### Assigned task
The lines from the top of the records below through the one containing "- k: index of" are to be transcribed exactly, and nothing else is to be added.
----- Listed records
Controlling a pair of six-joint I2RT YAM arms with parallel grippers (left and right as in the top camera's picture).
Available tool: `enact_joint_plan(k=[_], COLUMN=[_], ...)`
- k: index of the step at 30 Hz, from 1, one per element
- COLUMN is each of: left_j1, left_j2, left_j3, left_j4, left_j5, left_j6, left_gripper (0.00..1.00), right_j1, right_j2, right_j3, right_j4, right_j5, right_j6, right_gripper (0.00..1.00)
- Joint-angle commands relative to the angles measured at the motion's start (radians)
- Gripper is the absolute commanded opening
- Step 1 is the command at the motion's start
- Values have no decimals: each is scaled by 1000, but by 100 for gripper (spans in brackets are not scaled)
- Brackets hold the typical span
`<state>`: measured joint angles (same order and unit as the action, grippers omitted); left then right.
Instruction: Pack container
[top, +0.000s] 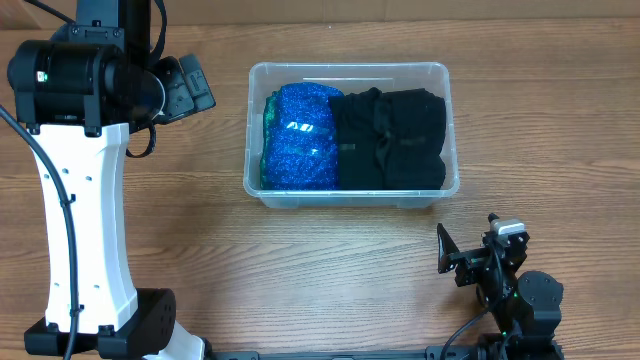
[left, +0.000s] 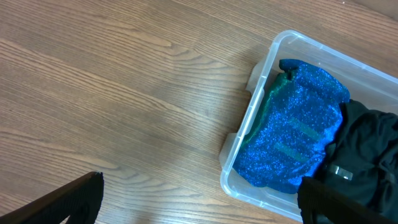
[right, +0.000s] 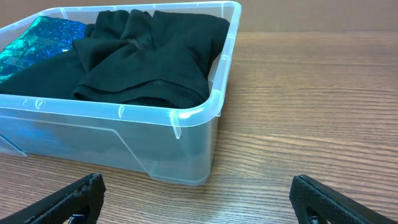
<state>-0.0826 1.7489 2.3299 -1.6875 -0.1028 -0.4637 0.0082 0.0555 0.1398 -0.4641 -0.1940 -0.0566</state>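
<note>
The clear plastic container (top: 350, 199) stands at the middle of the table. Inside lie a blue glittery cloth (top: 300, 150) on the left and folded black cloth (top: 390, 140) on the right. My left gripper (top: 188, 86) is held up to the left of the container, open and empty; its wrist view shows the container's corner (left: 249, 112), the blue cloth (left: 298, 130) and the black cloth (left: 373, 149) between spread fingers (left: 202, 205). My right gripper (top: 470, 252) is low, in front of the container's right end, open and empty (right: 199, 202), facing the container (right: 193, 115) and the black cloth (right: 149, 56).
The table is bare wood (top: 330, 280) around the container. The left arm's white upright link (top: 85, 220) stands at the left side. The right arm's base (top: 525, 300) sits at the front right edge.
</note>
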Motion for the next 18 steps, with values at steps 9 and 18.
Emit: enact_joint_plan(k=[9,18], left_j1=[4,4], left_j2=[0,0], left_j3=[-1,-1], left_j4=[-2,-2], left_j5=[-12,-12], left_j6=[15,15], left_gripper=[100,100], right_j1=[-4,-4], right_j2=[-13,-13], right_j3=[-8,-8], right_j4=[6,6], right_j5=[13,13], right_j6=[-3,-3], right_gripper=[100,100])
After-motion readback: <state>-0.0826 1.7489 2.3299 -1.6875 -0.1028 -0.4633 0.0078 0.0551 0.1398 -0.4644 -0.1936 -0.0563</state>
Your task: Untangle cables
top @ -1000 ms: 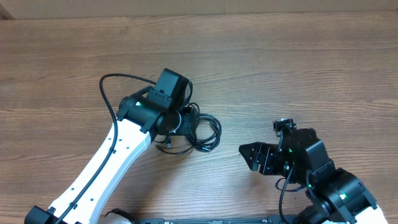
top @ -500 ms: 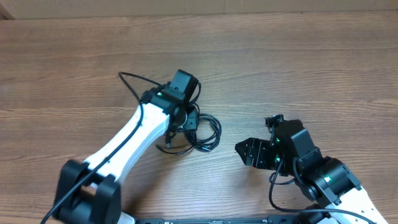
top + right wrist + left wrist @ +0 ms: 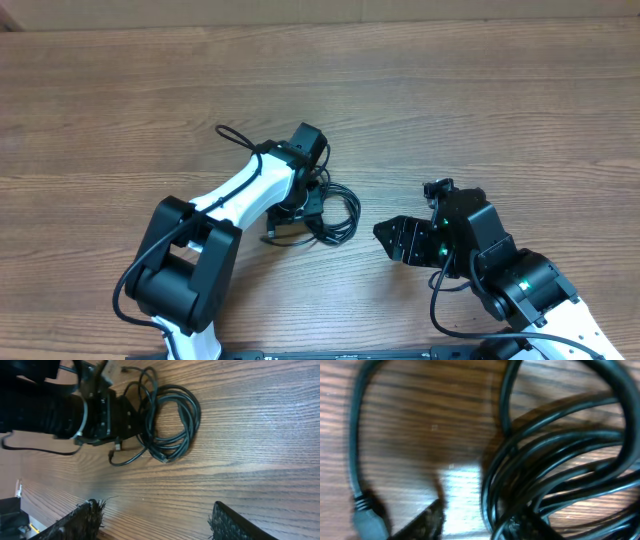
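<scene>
Cables (image 3: 352, 215) lie coiled on the wooden table (image 3: 480, 110), their near strands right beneath the left gripper (image 3: 297, 202); whether its jaws are closed cannot be told. The right gripper (image 3: 388, 240) holds its jaws spread wide and empty, with the coil at its nine o'clock, apart.

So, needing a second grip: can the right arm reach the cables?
Probably yes: bare table lies between its open fingers and the cables; the left arm covers only their far side.
</scene>
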Motion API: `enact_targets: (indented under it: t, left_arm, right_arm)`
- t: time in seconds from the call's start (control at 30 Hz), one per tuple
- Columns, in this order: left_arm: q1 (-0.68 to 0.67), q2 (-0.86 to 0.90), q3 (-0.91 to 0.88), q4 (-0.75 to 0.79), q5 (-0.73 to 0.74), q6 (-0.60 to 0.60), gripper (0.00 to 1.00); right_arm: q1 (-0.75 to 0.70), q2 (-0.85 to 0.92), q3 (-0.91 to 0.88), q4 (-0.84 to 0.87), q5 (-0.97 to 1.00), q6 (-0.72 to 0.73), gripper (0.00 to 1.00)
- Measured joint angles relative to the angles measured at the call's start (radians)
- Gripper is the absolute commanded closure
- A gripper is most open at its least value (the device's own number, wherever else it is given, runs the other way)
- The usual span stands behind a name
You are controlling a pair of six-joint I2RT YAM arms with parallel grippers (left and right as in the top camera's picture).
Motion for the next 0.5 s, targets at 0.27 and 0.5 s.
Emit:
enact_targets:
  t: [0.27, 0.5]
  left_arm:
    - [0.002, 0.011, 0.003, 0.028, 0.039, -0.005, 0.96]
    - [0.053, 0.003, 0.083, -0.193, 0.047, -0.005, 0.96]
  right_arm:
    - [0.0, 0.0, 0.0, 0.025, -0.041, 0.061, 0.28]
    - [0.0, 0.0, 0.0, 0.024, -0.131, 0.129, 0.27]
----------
### Solution below
Controlling a pair of six-joint I2RT YAM arms with parallel grippers (left and right as in the top camera's picture).
Available tool: `enact_joint_plan(k=[_], COLUMN=[_], ...)`
- k: index of the step at 30 Hz, from 1, one per element

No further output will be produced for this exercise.